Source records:
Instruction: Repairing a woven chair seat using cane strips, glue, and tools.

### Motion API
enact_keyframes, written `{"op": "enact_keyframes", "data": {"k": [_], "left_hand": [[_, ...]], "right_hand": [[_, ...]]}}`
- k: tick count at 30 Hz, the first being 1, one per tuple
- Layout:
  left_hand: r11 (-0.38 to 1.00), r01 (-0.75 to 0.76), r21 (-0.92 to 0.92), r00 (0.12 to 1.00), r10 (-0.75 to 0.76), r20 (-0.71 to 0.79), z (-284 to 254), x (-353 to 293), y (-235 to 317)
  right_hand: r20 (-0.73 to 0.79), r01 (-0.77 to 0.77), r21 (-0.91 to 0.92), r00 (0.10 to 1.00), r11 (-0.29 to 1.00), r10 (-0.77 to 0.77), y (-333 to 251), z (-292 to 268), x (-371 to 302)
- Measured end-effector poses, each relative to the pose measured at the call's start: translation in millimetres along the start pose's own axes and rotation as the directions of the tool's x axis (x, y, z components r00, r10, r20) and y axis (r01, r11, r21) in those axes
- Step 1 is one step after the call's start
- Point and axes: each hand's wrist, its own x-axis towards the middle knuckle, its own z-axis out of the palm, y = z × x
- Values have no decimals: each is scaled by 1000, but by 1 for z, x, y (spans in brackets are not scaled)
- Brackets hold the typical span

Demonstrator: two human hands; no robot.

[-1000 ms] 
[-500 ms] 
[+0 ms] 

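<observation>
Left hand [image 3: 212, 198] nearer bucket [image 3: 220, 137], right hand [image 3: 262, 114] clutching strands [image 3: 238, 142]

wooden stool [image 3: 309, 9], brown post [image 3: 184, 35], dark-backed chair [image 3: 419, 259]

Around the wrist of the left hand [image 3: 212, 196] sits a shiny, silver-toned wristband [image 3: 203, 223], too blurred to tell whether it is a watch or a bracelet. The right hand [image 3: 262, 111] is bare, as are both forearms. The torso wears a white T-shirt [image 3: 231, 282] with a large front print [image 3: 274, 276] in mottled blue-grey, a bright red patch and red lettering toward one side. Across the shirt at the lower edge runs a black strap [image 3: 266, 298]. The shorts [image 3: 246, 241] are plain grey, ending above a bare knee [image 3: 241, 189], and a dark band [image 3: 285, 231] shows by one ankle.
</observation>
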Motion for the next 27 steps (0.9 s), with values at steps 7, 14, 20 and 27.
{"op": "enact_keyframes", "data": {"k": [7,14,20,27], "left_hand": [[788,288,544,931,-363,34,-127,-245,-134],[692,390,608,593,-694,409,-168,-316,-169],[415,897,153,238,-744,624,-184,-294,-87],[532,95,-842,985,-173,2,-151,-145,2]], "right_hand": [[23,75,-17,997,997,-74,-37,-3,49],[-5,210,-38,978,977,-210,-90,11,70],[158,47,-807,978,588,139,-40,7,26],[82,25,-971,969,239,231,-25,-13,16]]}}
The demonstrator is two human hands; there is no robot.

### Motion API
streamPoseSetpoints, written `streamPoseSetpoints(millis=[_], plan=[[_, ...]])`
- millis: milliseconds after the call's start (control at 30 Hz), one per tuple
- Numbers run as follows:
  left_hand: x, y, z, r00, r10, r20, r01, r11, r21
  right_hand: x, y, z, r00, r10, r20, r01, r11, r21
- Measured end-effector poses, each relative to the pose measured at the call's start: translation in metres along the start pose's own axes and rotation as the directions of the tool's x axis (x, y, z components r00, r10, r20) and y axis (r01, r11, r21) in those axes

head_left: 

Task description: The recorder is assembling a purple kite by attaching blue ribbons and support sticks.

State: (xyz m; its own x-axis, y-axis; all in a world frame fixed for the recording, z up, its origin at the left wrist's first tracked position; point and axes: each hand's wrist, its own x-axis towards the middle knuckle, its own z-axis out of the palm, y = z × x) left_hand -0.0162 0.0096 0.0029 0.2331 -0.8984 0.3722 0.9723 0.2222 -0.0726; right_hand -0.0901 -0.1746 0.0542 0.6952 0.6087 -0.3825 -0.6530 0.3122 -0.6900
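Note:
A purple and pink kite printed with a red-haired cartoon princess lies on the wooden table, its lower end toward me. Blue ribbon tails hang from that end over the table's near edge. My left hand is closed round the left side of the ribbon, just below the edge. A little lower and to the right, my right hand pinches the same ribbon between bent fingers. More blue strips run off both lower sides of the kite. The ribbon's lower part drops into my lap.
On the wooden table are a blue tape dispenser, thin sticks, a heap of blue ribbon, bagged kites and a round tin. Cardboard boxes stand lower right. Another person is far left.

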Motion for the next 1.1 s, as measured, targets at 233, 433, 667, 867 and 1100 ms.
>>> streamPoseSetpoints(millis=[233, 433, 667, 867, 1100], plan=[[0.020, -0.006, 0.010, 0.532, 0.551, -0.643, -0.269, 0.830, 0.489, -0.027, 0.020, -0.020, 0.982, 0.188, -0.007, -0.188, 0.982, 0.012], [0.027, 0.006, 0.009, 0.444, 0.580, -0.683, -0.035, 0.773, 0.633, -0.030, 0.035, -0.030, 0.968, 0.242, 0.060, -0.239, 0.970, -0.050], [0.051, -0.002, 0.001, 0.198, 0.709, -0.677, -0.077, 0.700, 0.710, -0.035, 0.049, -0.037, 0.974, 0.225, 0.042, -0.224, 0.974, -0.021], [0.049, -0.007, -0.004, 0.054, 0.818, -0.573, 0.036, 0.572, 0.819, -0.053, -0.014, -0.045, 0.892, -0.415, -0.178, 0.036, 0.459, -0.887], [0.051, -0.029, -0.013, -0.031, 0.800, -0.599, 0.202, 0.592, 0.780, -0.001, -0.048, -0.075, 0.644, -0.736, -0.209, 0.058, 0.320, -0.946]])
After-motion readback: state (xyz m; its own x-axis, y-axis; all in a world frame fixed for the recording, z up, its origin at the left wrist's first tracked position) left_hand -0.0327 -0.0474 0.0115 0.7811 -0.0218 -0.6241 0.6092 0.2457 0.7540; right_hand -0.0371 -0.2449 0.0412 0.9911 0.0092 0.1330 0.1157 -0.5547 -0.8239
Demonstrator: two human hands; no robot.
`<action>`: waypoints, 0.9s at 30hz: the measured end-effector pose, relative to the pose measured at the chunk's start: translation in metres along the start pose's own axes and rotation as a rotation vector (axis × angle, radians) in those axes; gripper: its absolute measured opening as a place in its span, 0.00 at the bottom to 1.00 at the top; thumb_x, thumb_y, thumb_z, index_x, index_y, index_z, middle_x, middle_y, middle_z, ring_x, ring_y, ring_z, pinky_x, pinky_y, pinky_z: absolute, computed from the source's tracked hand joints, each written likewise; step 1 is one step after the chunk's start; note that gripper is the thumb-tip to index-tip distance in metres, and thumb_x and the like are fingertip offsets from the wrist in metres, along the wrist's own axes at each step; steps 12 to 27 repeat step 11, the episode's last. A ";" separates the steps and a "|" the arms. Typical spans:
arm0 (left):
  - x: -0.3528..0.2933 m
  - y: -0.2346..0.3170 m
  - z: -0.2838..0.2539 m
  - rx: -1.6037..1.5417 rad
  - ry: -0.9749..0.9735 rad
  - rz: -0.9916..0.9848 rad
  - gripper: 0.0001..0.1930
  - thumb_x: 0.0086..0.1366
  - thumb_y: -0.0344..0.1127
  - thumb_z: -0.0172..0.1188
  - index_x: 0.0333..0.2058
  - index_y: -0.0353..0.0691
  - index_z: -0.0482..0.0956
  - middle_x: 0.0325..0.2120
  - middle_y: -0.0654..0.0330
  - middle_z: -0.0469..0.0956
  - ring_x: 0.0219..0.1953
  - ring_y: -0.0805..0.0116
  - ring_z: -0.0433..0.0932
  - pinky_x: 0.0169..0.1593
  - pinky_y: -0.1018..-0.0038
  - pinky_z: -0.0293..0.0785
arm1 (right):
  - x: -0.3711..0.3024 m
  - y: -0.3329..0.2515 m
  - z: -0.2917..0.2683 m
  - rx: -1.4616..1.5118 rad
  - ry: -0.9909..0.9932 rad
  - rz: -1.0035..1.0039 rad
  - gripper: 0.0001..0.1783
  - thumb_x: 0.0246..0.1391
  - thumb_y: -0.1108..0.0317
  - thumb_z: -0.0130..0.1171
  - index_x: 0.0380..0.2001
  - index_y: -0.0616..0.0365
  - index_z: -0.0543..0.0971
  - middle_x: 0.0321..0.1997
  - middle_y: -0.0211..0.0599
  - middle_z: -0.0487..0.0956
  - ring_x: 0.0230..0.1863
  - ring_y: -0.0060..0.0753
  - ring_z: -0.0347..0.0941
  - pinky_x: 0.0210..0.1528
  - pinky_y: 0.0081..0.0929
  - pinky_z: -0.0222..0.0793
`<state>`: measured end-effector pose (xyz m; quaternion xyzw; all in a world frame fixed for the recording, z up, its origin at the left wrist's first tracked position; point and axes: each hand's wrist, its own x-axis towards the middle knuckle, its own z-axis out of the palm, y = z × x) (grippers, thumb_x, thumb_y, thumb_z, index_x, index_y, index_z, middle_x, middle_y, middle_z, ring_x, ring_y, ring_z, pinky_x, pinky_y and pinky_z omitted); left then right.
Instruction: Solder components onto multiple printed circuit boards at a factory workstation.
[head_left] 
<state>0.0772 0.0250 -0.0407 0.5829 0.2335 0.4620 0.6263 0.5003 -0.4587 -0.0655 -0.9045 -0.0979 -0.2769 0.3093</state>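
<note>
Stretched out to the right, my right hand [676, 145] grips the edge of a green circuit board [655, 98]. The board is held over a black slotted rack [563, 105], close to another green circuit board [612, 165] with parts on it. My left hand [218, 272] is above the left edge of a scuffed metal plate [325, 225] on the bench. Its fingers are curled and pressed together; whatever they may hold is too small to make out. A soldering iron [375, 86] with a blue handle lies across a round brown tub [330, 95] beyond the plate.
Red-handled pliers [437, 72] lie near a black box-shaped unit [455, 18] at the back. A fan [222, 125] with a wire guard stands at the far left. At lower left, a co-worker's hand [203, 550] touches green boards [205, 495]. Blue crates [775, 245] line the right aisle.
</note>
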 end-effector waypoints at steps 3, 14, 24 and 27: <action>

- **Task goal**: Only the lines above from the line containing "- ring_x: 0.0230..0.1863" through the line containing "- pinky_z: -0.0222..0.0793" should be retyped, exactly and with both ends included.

- **Answer**:
  - ring_x: 0.0230..0.1863
  - ring_y: -0.0060..0.0753
  - ring_z: -0.0347..0.0941
  - pinky_x: 0.0210..0.1528
  - pinky_y: 0.0081..0.0929
  - pinky_z: -0.0222..0.0793

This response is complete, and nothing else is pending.